Problem: For each line below that holds the word "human", make a copy.

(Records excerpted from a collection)
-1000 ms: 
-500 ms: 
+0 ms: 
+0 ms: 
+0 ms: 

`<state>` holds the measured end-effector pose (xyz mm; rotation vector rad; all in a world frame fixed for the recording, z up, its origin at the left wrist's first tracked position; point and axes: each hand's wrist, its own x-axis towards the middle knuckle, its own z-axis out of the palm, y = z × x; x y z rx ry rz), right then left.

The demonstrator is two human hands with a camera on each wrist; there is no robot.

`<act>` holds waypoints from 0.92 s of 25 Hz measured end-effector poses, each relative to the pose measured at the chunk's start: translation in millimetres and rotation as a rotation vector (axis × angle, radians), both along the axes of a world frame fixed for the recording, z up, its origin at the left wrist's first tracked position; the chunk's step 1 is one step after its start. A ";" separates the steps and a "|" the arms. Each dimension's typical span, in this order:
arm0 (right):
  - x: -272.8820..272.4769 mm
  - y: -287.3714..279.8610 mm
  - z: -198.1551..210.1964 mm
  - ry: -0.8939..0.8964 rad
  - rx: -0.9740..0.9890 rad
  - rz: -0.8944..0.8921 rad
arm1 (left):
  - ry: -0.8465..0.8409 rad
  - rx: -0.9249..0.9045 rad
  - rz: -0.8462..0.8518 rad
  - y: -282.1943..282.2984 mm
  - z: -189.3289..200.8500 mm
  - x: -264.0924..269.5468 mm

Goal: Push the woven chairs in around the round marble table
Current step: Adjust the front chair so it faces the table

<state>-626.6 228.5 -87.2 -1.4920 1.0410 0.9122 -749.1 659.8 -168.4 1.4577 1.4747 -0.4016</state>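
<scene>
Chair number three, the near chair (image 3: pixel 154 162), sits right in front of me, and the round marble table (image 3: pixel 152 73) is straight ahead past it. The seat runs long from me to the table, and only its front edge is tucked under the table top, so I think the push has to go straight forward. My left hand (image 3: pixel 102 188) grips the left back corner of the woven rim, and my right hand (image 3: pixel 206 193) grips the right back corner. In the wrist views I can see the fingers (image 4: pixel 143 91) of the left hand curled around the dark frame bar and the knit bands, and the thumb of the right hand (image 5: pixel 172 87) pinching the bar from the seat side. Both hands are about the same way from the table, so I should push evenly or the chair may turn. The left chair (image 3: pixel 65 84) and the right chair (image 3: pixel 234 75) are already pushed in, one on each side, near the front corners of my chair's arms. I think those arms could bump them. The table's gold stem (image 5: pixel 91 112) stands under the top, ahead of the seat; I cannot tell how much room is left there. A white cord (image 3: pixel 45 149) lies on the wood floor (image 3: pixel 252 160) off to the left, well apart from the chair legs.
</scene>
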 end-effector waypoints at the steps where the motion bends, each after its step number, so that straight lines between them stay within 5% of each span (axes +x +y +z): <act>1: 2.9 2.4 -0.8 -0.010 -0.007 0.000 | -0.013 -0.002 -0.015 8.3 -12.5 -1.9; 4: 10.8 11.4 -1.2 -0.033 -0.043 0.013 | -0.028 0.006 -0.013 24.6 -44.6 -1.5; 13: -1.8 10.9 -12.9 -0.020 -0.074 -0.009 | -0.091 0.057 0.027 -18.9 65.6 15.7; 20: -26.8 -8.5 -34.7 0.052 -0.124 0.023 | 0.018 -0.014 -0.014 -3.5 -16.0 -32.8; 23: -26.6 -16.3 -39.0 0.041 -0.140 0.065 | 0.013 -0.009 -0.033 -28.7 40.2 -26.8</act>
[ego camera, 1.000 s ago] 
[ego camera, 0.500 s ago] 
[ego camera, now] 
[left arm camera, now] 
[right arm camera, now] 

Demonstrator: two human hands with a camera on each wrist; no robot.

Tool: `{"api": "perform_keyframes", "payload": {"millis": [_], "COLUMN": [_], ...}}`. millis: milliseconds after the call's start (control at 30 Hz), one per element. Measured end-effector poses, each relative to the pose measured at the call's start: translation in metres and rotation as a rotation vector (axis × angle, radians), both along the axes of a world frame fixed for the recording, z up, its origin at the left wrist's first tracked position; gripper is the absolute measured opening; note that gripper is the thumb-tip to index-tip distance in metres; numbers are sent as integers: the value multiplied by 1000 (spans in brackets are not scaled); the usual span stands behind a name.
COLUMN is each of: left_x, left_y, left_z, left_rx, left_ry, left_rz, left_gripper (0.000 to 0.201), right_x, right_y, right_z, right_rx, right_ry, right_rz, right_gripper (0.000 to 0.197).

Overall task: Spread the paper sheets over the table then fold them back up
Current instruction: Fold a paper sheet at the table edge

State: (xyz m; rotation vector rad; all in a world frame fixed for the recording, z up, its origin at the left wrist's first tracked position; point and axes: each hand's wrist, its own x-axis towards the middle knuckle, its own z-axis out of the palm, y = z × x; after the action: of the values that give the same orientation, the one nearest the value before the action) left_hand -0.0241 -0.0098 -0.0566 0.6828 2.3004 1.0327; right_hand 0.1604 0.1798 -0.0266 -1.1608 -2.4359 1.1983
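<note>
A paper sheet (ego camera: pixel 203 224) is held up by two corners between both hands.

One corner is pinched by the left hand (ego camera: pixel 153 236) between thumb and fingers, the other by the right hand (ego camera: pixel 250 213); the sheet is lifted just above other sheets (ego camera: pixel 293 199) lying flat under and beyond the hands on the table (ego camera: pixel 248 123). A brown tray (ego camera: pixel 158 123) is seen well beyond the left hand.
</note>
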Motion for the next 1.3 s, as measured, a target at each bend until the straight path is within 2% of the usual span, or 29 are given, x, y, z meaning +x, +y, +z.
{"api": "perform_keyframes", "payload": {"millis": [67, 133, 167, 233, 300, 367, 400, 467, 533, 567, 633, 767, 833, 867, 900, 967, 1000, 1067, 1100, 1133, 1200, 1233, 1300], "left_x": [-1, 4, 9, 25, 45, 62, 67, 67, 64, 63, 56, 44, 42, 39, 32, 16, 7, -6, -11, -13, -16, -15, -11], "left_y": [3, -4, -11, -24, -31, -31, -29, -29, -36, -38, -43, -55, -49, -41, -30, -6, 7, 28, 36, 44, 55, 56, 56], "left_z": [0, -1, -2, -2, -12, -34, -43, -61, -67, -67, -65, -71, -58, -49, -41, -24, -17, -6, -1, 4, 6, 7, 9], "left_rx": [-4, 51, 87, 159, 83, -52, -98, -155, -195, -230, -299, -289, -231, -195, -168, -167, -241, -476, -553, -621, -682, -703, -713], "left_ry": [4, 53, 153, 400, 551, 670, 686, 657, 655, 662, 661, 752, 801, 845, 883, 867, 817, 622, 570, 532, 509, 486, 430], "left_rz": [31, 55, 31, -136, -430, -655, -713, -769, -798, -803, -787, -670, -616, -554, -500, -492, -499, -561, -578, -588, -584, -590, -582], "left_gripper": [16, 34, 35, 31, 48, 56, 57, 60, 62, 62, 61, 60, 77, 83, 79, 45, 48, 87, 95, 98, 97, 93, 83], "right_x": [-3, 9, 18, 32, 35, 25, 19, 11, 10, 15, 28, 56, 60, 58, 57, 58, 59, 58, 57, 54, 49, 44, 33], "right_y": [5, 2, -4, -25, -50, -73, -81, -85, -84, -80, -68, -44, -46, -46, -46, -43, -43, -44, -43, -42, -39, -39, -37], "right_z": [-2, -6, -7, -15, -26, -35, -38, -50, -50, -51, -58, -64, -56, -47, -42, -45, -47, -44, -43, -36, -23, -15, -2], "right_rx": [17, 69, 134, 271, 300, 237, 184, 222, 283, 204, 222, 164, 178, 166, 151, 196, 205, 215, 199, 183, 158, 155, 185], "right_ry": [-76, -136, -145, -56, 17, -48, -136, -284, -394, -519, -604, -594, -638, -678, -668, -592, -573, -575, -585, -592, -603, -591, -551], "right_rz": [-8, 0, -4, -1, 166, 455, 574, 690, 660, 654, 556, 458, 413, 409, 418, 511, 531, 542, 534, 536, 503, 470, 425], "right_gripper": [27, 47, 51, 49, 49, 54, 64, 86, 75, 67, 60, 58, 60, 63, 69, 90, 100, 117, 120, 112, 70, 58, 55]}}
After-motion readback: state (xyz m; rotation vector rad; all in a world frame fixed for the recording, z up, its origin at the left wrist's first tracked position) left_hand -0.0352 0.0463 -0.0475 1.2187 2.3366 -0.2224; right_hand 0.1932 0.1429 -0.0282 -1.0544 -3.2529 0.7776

Your solution:
The demonstrator is two human hands with a camera on each wrist; there is no robot.
Demonstrator: two human hands with a camera on each wrist; no robot.

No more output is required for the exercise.